I have a Powerpack 110 for emergency starting. It has an output for charging via a cigarette lighter socket. Although my van is fully charged at the moment, if I plugged in the Powerpack to keep my van fully charged would it cause damage to the battery or is there some safety device built in to the Powerpack to prevent over-charging. I have long since lost the instructions so cannot check.
As my van is permanently on charge for the leisure batteries, it would seem possible to use the Powerpack in this way, taking power from the vans mains sockets.
Alan


----------



## cobaltkoala (Sep 11, 2006)

I Have a Powerpack 200 and would also be interested in the response to this thread.


----------



## erneboy (Feb 8, 2007)

I don't know about power packs but what is required is an intelligent trickle charge. I would have thought a power pack, especially via a cigarette lighter socket, may not provide that. 

The cigarette lighter circuit may also depend on the ignition being on.

Others will know more about power packs and their suitability.

I would fit a battery master and let the onboard charger do the job, Alan.


----------



## cobaltkoala (Sep 11, 2006)

erneboy said:


> The cigarette lighter circuit may also depend on the ignition being on.
> .


Of Coures you are right ... Sounds like the end of that little idea then LOL.


----------



## peribro (Sep 6, 2009)

On Halford's website in FAQ's for the 100 model, someone has asked whether it can be used as a battery charger and the answer is "This is a power pack and not a battery charger." Might just be that they are trying to sell a battery charger as well!
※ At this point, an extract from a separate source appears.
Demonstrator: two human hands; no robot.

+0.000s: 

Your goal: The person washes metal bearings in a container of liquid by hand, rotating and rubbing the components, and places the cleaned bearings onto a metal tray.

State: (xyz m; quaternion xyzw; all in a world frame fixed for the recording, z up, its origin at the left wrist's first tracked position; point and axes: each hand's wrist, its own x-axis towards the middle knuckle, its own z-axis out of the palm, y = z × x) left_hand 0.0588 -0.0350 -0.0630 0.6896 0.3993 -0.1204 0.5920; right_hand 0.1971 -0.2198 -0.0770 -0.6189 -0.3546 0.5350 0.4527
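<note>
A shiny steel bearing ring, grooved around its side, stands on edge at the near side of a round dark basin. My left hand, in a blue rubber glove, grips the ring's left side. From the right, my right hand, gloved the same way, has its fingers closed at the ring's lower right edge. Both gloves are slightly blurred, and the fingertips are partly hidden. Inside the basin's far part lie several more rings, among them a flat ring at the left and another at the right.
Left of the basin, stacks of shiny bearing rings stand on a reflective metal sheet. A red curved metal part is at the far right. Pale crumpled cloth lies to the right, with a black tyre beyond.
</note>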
As for cigarette lighter sockets, some are through the ignition and some not.


----------



## trevorf (May 16, 2005)

A powerpack is just another 12V battery in a fancy box. To charge a 12V battery you need at least 13.8 preferably over 14V.

The battery in a power pack is designed to give a high output for a very short period to jump start a flat engine battery.

So basically the short answer is No!!!!




Trevor


----------